Company Name – Lakshmi Machine Works Limited (LMW)
Current Share Price – INR 9,544 (April 25, 2022)
Market Cap – INR 10,196 cr
1. What is interesting about the stock?
Textile Industry is a vital source for commerce and employment in India. It is one of the few industries whose demand has stayed durable right from the beginning of human civilization. This is because it accounts for 1 of the 3 fundamental necessities for living which are food, clothing and shelter also known as “Roti, Kapda Aur Makaan”.
The textile industry is the 2nd largest employment generator in India with 4.5 cr workers. The industry also accounts for:
7% of industrial output in terms of value
2% of GDP
12% of export earnings
But the textile industry has many companies involved in different parts of the industry supply chain from spinning and weaving to garment making and retailing. So how does an investor look to gain secular exposure to the textile sector? Investing in a company that supplies critical machinery to the entire sector: Lakshmi Machine Works.

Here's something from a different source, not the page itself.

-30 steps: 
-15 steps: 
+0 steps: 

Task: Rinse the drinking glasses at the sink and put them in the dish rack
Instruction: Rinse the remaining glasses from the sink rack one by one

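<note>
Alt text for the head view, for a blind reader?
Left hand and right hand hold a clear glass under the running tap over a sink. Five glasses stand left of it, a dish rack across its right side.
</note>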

Lakshmi Machine Works Limited is a leading global manufacturer of textile machinery and is one of the only 3 makers worldwide that produce the entire range of spinning machinery. The Company has also ventured into making machine tools, precision castings and aerospace parts. It is also the largest CNC machine tools maker in India. LMW enjoys a market share of over 60% in the textile machinery segment in India. It not only provides a secular exposure throughout the textile industry but also provides a broad exposure across the industrial machinery sector with its other businesses.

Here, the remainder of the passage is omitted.